Hours before that, the Cedar Rapids Gazette hit the doorsteps of its eastern Iowa readers, containing the first newspaper endorsement of the Iowa governor’s race. And the endorsement didn’t go to Culver.
Gov. Culver says Terry Branstad shouldn’t have gotten the endorsement. He says Branstad opposes the i-Jobs spending that is funding rebuilding projects in Cedar Rapids to help the community recover from the flood..
What Culver and his staff are missing is what we’ve warned about for weeks.
The Culver campaign is using an old political model in a new political climate. The model that says if you show up in times of tragedy and promise help, then release the funds during re-election the gratitude of the populace will give you the votes for victory. But it backfired on Culver.
Already Cedar Rapids citizens were resentful of the government, with FEMA, Culver and everyone else promising to get them back to normal after one of the worst floods in a century. But the days turned into weeks and months and they found FEMA awash in rules and regulations and getting life back on track a more distant possibility. Mention federal assistance in Cedar Rapids and you’re likely to get glared at by at least a couple of people in the room, if not an outright lecture.
So it didn’t help when Culver began promising i-Jobs money for Cedar Rapids about the same time as the election campaign got underway.
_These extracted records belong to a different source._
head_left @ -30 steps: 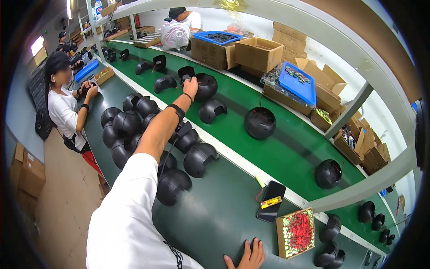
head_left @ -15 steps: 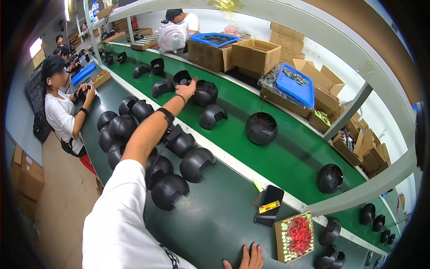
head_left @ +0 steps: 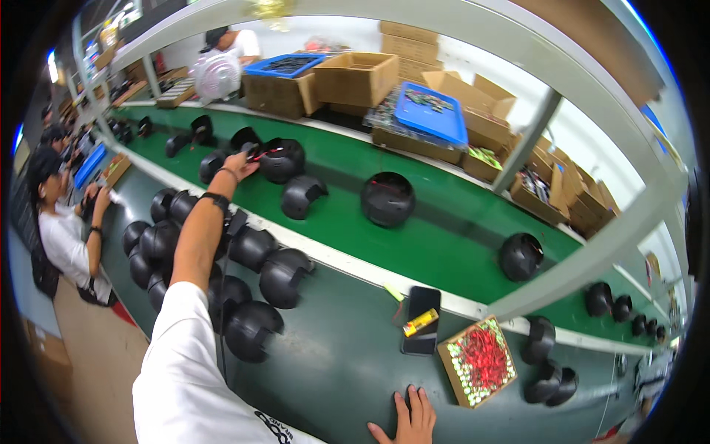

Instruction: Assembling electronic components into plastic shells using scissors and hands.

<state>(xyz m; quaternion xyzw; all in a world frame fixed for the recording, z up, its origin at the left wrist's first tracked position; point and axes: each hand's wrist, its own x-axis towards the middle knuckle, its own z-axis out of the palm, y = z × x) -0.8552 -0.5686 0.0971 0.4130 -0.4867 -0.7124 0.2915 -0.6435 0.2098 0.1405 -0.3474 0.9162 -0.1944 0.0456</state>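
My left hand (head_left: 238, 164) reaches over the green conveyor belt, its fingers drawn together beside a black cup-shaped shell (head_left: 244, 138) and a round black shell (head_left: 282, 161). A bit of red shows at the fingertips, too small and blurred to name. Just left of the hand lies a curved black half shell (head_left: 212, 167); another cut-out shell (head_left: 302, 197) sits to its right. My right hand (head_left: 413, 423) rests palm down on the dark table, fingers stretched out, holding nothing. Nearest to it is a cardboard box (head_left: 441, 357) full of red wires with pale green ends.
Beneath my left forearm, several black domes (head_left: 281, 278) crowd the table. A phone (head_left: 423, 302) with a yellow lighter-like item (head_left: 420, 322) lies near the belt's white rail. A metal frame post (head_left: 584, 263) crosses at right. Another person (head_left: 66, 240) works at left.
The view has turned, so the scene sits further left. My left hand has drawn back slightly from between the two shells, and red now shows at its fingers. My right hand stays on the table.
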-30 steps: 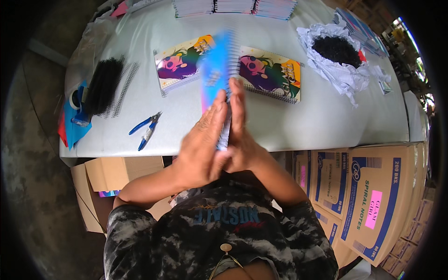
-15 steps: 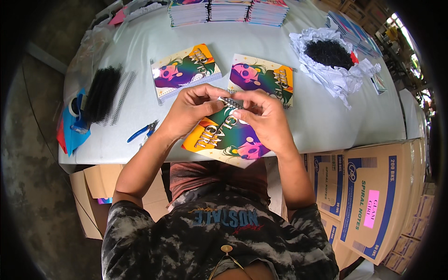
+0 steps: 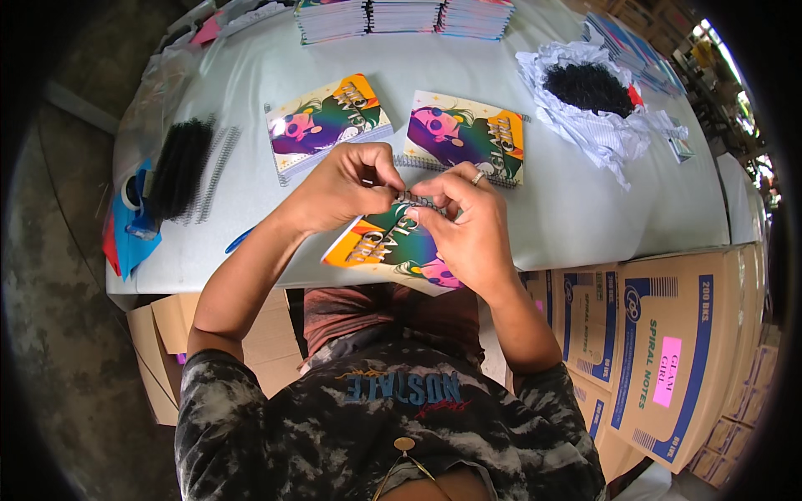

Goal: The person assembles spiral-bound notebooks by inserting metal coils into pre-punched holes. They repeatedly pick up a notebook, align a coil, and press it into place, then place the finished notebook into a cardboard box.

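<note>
A spiral notebook [image 3: 393, 250] with a colourful cover of orange, green and purple lies turned around at the table's near edge, in front of my body. Along its far edge runs a dark spiral coil [image 3: 424, 200]. My left hand [image 3: 355, 188] is closed, thumb and fingers pinching at the coil's left end. My right hand [image 3: 468, 221], with a ring on one finger, grips the notebook's coil edge between thumb and fingers. Beyond my hands lie two like notebooks, one at left [image 3: 326, 125] and one at right [image 3: 468, 138]. Blue-handled cutters [image 3: 239, 240] are mostly hidden behind my left forearm.
Dark spiral coils [image 3: 185, 167] lie bunched at the left, beside a blue pouch [image 3: 140, 221]. Stacked notebooks [image 3: 405, 21] stand at the far edge. Crumpled paper [image 3: 618, 138] holds a black tangle [image 3: 589, 89]. Cardboard cartons [image 3: 668, 359] stand right of my body.
My left hand has drawn in toward the coil's end and its fingers have curled more. My right fingers have closed further over the coil edge. My left forearm now covers most of the cutters.
</note>
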Demonstrator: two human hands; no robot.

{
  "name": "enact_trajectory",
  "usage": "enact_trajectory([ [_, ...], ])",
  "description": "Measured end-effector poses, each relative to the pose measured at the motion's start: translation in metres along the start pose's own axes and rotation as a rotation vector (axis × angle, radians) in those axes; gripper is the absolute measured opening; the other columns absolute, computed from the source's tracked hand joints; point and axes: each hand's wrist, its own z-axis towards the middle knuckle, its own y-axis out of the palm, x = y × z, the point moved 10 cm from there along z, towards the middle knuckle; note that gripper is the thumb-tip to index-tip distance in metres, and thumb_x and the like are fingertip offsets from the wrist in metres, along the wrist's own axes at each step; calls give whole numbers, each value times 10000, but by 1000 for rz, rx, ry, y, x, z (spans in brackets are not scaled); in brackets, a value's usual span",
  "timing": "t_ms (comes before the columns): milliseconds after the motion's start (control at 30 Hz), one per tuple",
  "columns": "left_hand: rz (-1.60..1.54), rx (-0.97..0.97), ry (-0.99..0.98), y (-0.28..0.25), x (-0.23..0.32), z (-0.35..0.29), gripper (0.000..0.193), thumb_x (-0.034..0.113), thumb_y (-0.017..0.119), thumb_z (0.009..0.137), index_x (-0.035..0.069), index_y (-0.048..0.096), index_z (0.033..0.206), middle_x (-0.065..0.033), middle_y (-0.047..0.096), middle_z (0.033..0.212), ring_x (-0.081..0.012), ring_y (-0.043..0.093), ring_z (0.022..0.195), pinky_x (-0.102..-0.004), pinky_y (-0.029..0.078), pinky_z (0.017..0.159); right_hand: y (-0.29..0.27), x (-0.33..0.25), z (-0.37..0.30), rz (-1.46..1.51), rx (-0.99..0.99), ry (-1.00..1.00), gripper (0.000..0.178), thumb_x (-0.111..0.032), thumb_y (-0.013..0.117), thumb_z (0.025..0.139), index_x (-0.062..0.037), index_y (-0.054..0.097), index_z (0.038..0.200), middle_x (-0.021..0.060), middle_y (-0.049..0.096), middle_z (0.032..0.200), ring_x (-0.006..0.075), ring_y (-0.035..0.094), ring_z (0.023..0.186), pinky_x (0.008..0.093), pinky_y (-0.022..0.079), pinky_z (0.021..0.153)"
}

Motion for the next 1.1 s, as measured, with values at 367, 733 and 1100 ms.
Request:
enact_trajectory([
  [367, -82, -2, -60, 21, -16, 11, 111, -58, 568, 684, 46, 540, 708, 21, 502, 717, -49, 485, 662, -201, 396, 616, -6, 20, -15, 162, -57, 146, 188, 23, 650, 732, 27, 585, 908, 126, 614, 834, 213, 612, 742, 294, 477, 642],
  [733, 260, 646, 469, -11, 6, 49, 330, 174, 540, 899, -12, 429, 1149, -65, 594, 735, -70, 508, 607, -246, 424, 535, -162, 33, -4, -20, 852, -312, 337, -94, 604, 825, 18, 558, 1140, 139, 594, 1117, 222, 533, 1057, 322, 372, 937],
  [1100, 1435, 863, 370, -72, 25, 65, 455, 294, 626, 781, 98, 500, 1171, -199, 432, 1223, -330, 408, 1142, -464, 339, 911, -91, 177, 22, -299, 606, 149, 379, -84, 542, 827, 33, 497, 1185, 230, 508, 1214, 343, 515, 1103, 340, 413, 911],
])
Cedar Rapidians saw it for what it was. An attempt to buy favor and votes. And more money that won’t get them back to normal…or to work. A new library doesn’t help get your home or business back after the flood. If you’re not a member of a skilled trade that employs unionized workers, you aren’t getting any help. Culver is seen as someone who comes to the city to make big promises, but isn’t listening to their concerns.
And the Gazette editorial staff also looked at Culver’s record in office. They didn’t like the fact that Culver and legislative Democrats increased state spending while there was a national recession underway, only to have to impose a drastic across-the-board cut to avoid a deficit. They called it “binge and purge budgeting.”
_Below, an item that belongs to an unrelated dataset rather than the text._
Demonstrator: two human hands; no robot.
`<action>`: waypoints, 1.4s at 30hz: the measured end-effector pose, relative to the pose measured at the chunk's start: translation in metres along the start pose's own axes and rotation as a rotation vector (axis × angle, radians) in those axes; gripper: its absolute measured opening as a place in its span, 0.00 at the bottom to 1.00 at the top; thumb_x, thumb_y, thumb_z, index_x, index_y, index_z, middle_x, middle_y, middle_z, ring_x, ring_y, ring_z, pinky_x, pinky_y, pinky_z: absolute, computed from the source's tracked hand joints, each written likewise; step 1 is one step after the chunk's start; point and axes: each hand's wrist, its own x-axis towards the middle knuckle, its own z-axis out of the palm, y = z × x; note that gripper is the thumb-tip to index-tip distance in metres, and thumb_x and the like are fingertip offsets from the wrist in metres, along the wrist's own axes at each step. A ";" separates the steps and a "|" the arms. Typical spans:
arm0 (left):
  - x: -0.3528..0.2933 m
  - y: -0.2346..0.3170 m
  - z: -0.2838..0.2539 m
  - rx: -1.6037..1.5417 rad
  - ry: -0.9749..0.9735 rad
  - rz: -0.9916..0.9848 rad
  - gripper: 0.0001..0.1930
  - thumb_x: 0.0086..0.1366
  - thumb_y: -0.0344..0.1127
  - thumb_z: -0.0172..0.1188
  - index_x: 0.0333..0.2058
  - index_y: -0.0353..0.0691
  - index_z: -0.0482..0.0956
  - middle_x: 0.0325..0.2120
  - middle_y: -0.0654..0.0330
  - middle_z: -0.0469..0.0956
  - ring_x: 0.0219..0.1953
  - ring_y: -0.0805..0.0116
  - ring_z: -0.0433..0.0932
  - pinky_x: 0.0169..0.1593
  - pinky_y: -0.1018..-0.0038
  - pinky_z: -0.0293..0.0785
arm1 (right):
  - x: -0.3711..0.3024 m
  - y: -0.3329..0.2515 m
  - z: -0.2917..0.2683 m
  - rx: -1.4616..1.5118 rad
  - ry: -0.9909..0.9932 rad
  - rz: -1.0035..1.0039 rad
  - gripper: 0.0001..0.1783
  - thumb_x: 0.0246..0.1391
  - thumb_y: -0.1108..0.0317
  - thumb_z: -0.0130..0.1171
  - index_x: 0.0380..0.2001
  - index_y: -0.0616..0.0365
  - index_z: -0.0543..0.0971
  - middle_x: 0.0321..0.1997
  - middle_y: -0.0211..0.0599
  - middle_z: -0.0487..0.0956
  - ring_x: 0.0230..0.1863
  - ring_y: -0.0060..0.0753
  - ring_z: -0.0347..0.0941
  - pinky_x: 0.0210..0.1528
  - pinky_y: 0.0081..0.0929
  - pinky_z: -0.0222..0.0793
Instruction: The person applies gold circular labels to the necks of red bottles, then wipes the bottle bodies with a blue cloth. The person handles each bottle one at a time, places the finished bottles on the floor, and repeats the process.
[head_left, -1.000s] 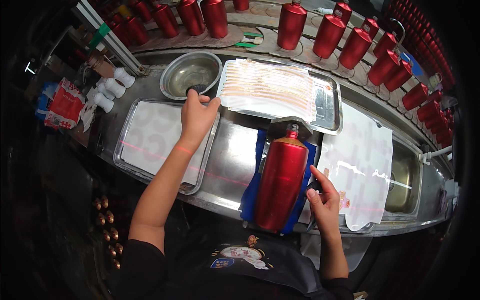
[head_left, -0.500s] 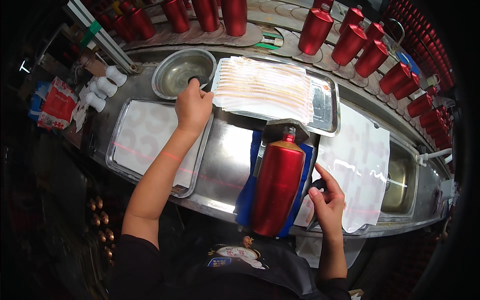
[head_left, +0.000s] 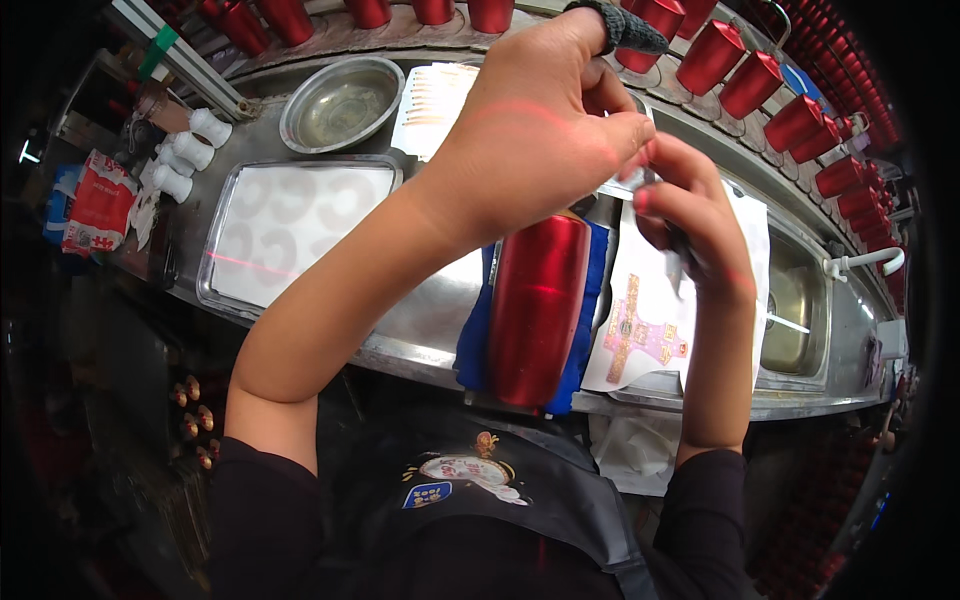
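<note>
Red btl, long axis fore-aft, is being overhung at far end by nearer L hand (pinching what, can't tell), w/ dark tool being held in R hand.

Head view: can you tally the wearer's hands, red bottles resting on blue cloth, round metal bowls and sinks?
Left hand and right hand: 2
Red bottle on blue cloth: 1
Round metal bowl: 1
Sink: 1
Total: 5
</note>
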 end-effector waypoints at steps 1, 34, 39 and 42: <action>-0.009 0.007 0.001 -0.039 0.032 -0.019 0.10 0.56 0.25 0.66 0.32 0.29 0.73 0.22 0.53 0.83 0.25 0.68 0.84 0.30 0.74 0.77 | -0.017 -0.002 -0.004 0.077 0.011 0.007 0.11 0.51 0.69 0.59 0.37 0.62 0.79 0.20 0.21 0.71 0.17 0.08 0.59 0.19 0.12 0.50; -0.244 -0.015 0.035 -0.025 0.262 -0.484 0.24 0.61 0.27 0.67 0.56 0.35 0.74 0.37 0.62 0.82 0.36 0.76 0.76 0.40 0.77 0.71 | -0.170 0.070 0.089 -0.064 0.340 0.203 0.06 0.57 0.72 0.64 0.27 0.58 0.77 0.20 0.19 0.72 0.16 0.07 0.63 0.18 0.12 0.52; -0.236 -0.017 0.027 0.115 -0.122 -0.331 0.45 0.57 0.32 0.69 0.71 0.33 0.56 0.69 0.38 0.60 0.72 0.44 0.59 0.72 0.59 0.55 | -0.172 0.068 0.080 -0.047 0.340 0.216 0.06 0.58 0.72 0.63 0.28 0.58 0.77 0.19 0.19 0.71 0.16 0.07 0.63 0.18 0.11 0.53; -0.233 -0.012 0.031 0.372 -0.227 -0.183 0.48 0.57 0.33 0.70 0.71 0.29 0.53 0.70 0.37 0.59 0.74 0.45 0.55 0.74 0.62 0.50 | -0.173 0.068 0.076 -0.027 0.346 0.219 0.06 0.58 0.72 0.62 0.28 0.58 0.77 0.20 0.19 0.71 0.16 0.08 0.63 0.18 0.12 0.54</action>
They didn’t see any concrete plans for the future from the Culver administration, other than the feel-good photo op proposal for universal preschool. Culver is quick to point to i-Jobs, but not to a plan to bring more jobs in the future. “Give us more time” is not something that Cedar Rapids wants to hear.
Culver still thinks the people in Cedar Rapids are behind him. But he needs to wake up and understand that the old photo-ops and opening of the checkbook at election time aren’t working. He’s got to come up with solid reasons why he should be returned to office, along with details of what he’ll change and how he’ll fix the problems we face.
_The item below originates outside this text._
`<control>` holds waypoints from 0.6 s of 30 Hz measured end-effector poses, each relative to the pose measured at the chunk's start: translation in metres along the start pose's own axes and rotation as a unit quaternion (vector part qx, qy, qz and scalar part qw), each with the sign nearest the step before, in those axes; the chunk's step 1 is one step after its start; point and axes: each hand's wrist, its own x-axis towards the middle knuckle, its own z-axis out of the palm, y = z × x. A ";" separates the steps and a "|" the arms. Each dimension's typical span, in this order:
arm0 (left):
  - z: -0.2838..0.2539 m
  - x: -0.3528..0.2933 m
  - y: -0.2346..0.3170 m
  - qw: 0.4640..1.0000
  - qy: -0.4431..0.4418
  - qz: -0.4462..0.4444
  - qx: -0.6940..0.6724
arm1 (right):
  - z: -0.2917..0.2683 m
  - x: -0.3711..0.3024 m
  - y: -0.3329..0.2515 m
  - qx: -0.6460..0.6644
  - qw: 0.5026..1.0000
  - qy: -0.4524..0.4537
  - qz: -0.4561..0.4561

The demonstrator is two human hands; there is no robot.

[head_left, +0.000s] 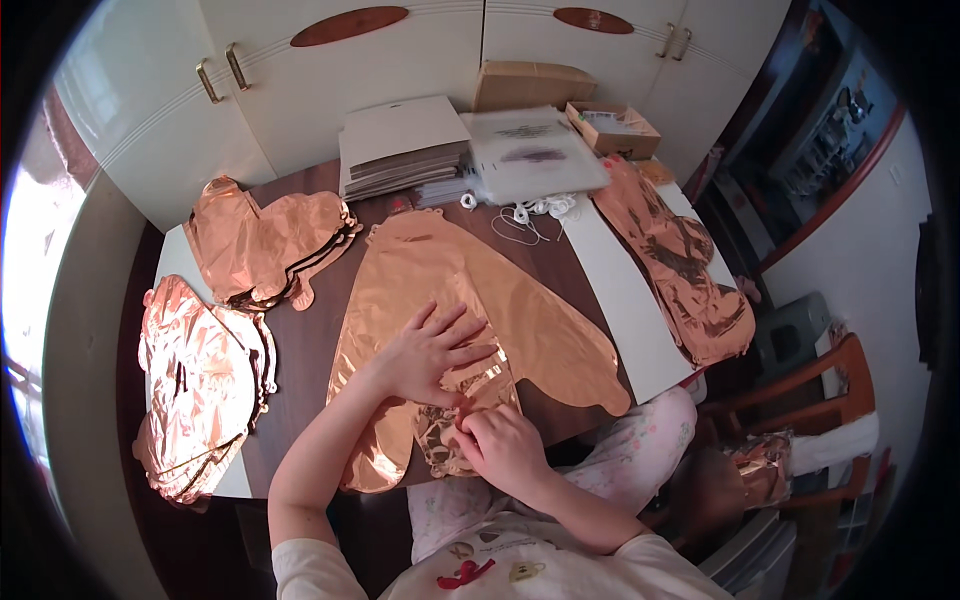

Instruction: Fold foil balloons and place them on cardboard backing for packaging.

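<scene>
A large flat rose-gold foil balloon (420, 260) lies on the dark brown table in front of me, its two long lobes reaching toward the near edge. My left hand (432, 352) rests on it palm down, fingers spread. Just below, my right hand (505, 450) is closed, its fingertips pinching a crumpled part of the foil between the lobes. The crumpled foil (442, 440) hangs near the table's front edge, over my lap. My fingers partly hide the exact spot being gripped.
More flat foil balloons are piled at the upper left (265, 235), lower left (190, 375) and right (675, 265). At the back are stacked cardboard sheets (400, 140), clear plastic bags (535, 150), white ribbon (545, 207) and a small box (615, 125). A wooden chair (850, 370) stands right.
</scene>
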 end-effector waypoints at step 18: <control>-0.004 -0.001 0.005 1.000 -0.006 -0.019 0.005 | -0.044 0.008 0.079 0.029 0.982 -0.112 -0.150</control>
A good first step would be to talk about K-12 education and how Iowa’s going to get out of the gutter. We have a majority of our urban schools that have failed No Child Left Behind evaluations for three years. If he could articulate a clear plan there voters might give him another chance.
His comments over the weekend to the Iowa Democratic Party’s Jefferson-Jackson fundraiser are precluding another save. It was there Culver promised to push for “fair share” and “prevailing wage” legislation. These are job-killers, not job creators. The state needs to boldly show it is committed to small business. Kow-towing to labor unions is not the way to do that. It’s likely to stifle expansion.
There’s not much time left, but Culver says he’ll get his “fair share” of endorsements from Iowa newspapers. Anyone want to bet which paper will be the first to endorse him?